As the media environment continues to evolve, journalists are engaging with their audience more than ever.
However, a new report has revealed what most female journalists already know – with that engagement comes risk. More than 41 per cent of women journalists are bullied, trolled, stalked and harassed online.
The experiences of women in the media range from mild instances to death threats, stalking and many needing to take extra care to protect their families. Some have been silenced, or changed career. Attacks on women for having an opinion on issues or a public profile, are commonplace.
The report, Exposed: Women journalists and online harassment, is based on a survey of women in the media and also addresses issues such as appointments of ‘mates over merit’ and the declining number of women in senior positions.
Almost half of those surveyed reported they had experienced intimidation, abuse or sexual harassment in the workplace and one in three did not feel confident to speak out about their experiences of discrimination.

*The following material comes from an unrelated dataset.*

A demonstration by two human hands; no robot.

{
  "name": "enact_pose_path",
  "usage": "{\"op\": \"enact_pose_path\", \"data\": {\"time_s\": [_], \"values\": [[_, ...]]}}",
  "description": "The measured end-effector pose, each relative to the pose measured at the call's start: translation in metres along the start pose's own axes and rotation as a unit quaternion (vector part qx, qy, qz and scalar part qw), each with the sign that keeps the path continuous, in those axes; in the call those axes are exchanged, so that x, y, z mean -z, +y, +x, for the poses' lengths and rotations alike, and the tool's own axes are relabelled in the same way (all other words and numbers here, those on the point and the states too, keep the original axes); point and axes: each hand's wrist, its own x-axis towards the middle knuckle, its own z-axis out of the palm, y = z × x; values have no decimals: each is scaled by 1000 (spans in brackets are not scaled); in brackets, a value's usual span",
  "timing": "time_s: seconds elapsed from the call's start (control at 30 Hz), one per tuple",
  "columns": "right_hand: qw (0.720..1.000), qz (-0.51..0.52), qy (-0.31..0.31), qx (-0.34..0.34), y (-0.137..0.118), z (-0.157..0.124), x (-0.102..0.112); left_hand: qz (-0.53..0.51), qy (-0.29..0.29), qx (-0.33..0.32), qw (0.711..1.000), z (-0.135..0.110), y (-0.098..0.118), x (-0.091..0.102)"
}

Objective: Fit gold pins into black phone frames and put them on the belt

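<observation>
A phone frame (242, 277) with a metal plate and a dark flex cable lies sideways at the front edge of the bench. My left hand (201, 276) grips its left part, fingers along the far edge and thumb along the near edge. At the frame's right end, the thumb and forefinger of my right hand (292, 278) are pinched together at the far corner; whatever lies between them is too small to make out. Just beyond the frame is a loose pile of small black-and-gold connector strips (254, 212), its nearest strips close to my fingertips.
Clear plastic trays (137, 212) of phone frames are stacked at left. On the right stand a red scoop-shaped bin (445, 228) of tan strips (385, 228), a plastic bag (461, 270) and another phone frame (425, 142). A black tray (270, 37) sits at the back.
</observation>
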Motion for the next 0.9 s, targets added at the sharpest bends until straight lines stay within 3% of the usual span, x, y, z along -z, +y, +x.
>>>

The research also found evidence of a gender pay gap of 23.3 per cent in the information, media and telecommunications industry.
Today, on International Women’s Day, female journalists are among those to #PledgeforParity.
Today is a day to celebrate all that women contribute to their families, friends, communities, workplaces and globally. A day to celebrate the achievements of women across all sectors.
And a day when women across the world stand united in a call to action for accelerating gender parity. We need to create a culture where women and men feel equally valued, included and able to contribute based on their skill sets, free of gender-based judgement and discrimination.
And how can we do this? Internationalwomensday.com – a website calling all women and men across the globe to action – makes some recommendations:
We can help girls and women reach their goals, recognise the advantages to having women in leadership positions, show and afford them opportunities and allow them to reach their full potential. We can challenge challenge conscious and unconscious bias and we can call for gender-balanced leadership.